Set down again, exactly and only, the lines from the one that contains "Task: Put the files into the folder" through the last line of the records below, both included, but not the pictures.

*** Opening of TASK MATERIAL ***

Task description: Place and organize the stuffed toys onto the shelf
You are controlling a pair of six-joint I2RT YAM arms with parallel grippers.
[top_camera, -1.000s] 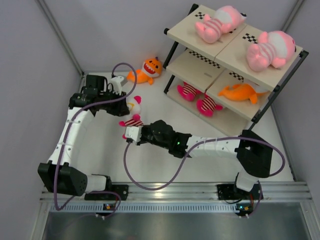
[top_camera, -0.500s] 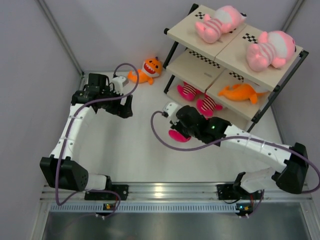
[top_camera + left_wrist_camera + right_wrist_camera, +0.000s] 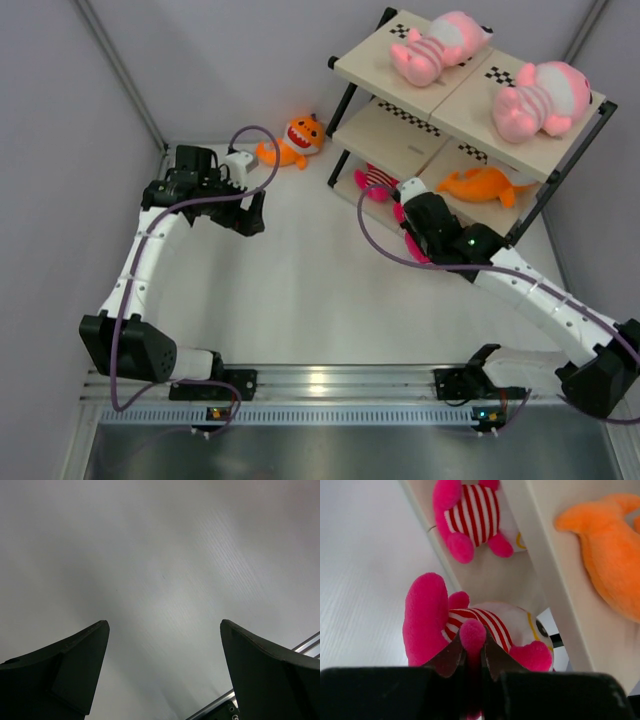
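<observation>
While by shelf (image 3: pixel 545 565), toy (image 3: pixel 475 620) within gripper (image 3: pixel 472 656).

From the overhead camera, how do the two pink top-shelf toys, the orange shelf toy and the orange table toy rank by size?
1. Left pink toy and right pink toy: alike, both nearest the camera.
2. Orange shelf toy.
3. Orange table toy, only slightly smaller.
</observation>
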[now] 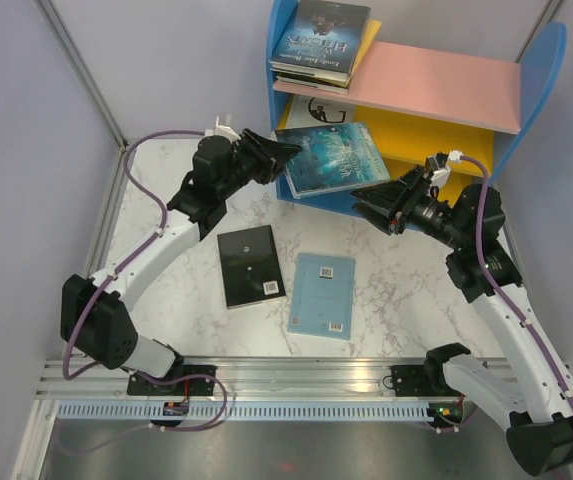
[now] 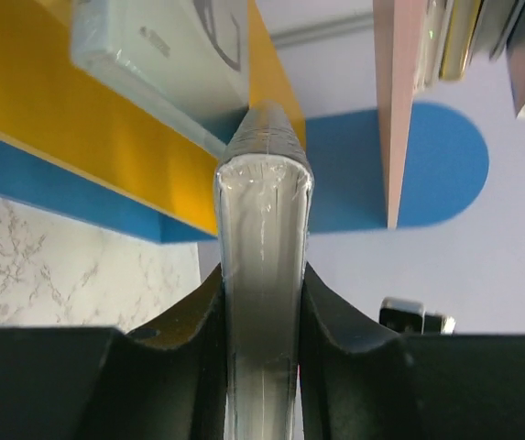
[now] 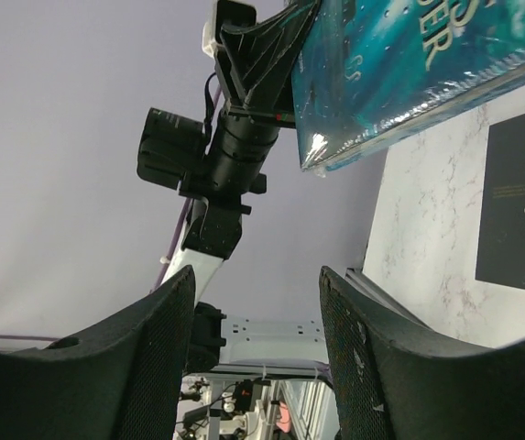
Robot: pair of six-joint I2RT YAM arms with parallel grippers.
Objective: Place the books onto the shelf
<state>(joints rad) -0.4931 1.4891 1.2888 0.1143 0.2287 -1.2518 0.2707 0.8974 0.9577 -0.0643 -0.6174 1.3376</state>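
Teal book (image 2: 262, 275) — between left fingers (image 2: 346, 353)

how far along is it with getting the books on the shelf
Done: a stack of books tops the shelf, and a white book sits one tier down. In hand: the left gripper clamps the teal book at the shelf front, with the right gripper open beside it. Left: the black book and the pale blue book lie flat on the table.
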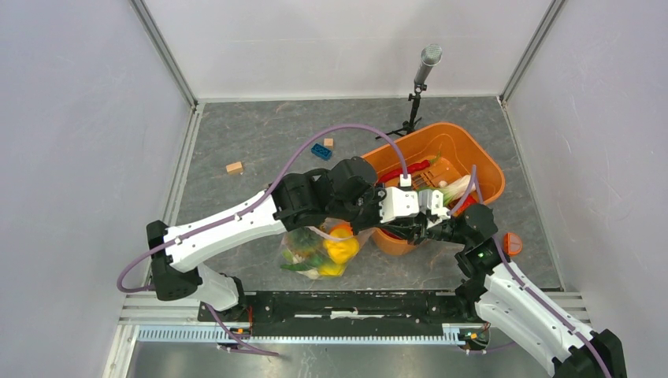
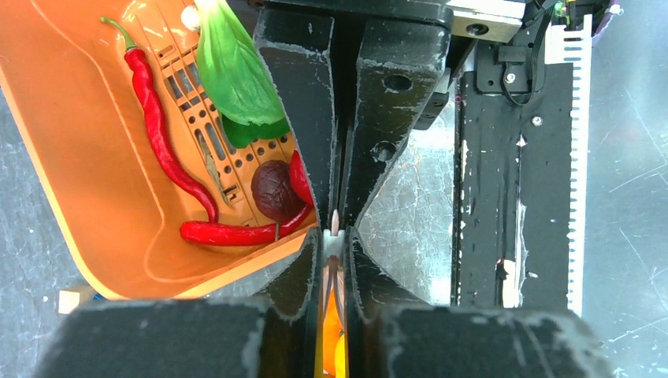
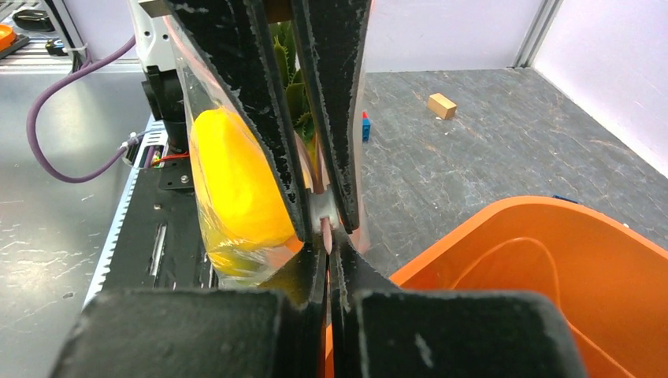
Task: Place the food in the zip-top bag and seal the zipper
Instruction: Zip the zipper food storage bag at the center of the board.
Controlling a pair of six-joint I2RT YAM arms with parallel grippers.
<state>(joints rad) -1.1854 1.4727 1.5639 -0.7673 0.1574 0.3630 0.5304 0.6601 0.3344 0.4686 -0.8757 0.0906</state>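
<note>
Left gripper (image 2: pixel 335 256): clamped shut on the pink zipper (image 2: pixel 335 224) of the zip-top bag (image 1: pixel 311 250)
Right gripper (image 3: pixel 327 260): pinching the same strip, tip to tip with the left
Bag: beside the orange basket (image 1: pixel 492 175), yellow and green food (image 1: pixel 339 248) inside
Done: several pieces bagged
Remaining: sealing apparently underway; red chillies (image 2: pixel 157 134) and a leafy green (image 2: pixel 232 71) lie in the basket
</note>
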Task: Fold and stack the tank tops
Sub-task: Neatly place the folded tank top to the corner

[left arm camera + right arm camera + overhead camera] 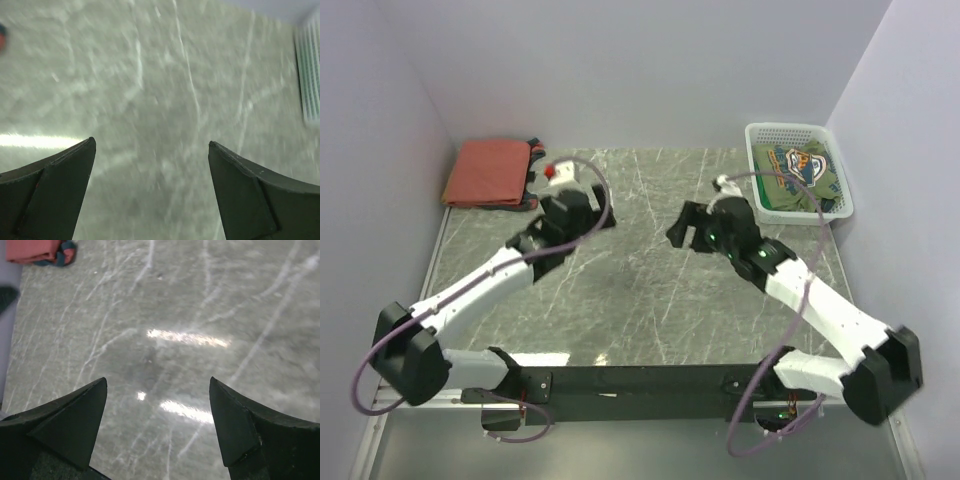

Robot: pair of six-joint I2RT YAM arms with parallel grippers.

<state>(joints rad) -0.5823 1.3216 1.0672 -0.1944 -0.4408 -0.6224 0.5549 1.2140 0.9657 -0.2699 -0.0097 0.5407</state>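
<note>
1. Folded rust-red tank top (485,172): flat on the counter (650,290), beyond and left of my left hand, in the far corner. Dark trim shows along the edge nearest that hand. I cannot tell whether it is 1 garment or 2 stacked.

2. Small red-and-white object (557,172): just beyond my left hand. I cannot tell what it is.

3. Left hand (570,212): fingers spread wide, grasping nothing, over bare counter.

4. Right hand (692,228): fingers spread wide too, grasping nothing, over bare counter.

5. White mesh basket (757,135): beyond and right of my right hand, its long axis running away from me. Inside is a crumpled green printed garment (800,165), which I judge to be the next tank top to fold. It is too bunched for me to give its long axis.

6. Governing relation: the basket lies near my right hand and well apart from my left, so the pick-up looks to fall to the right hand, reaching forward and rightward.

7. Views: only the top view shows what is in the basket. The left wrist view, blurred, shows my left hand (150,145) and a strip of the basket wall (310,75) far to its right. The right wrist view shows my right hand (157,382) and the folded top (35,250) far ahead to its left.
</note>
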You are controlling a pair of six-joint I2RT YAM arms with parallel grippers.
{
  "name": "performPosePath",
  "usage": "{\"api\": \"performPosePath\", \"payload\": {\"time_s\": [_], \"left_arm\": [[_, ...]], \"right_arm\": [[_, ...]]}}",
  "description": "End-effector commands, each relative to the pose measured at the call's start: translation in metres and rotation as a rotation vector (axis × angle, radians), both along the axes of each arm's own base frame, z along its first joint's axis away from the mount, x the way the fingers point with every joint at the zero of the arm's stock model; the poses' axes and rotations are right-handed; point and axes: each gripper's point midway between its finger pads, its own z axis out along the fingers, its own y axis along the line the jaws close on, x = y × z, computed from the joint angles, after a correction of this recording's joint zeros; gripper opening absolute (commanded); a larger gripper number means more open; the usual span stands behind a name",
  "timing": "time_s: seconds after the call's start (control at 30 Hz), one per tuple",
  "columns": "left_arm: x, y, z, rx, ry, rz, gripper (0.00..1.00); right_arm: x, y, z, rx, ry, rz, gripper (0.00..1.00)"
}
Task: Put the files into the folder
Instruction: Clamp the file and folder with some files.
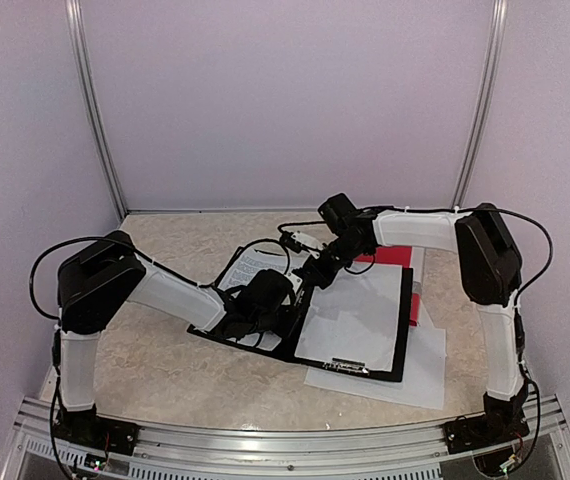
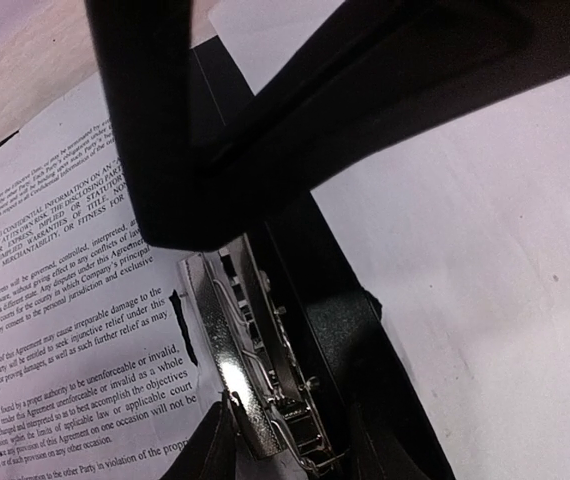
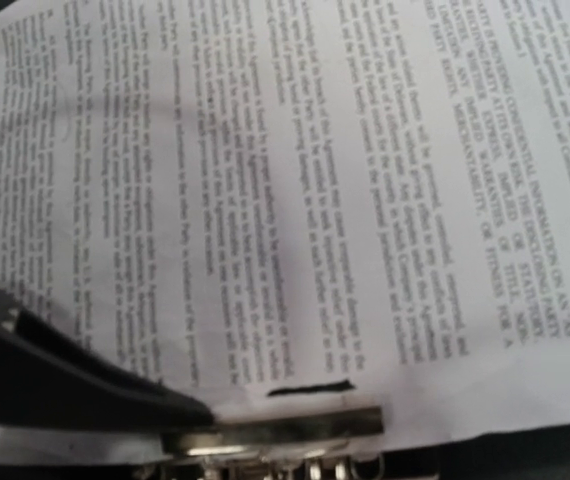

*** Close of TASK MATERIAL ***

§ **SOLUTION FOR THIS PROBLEM**:
Task: Put the files into the folder
Instruction: Clamp the file and folder with some files.

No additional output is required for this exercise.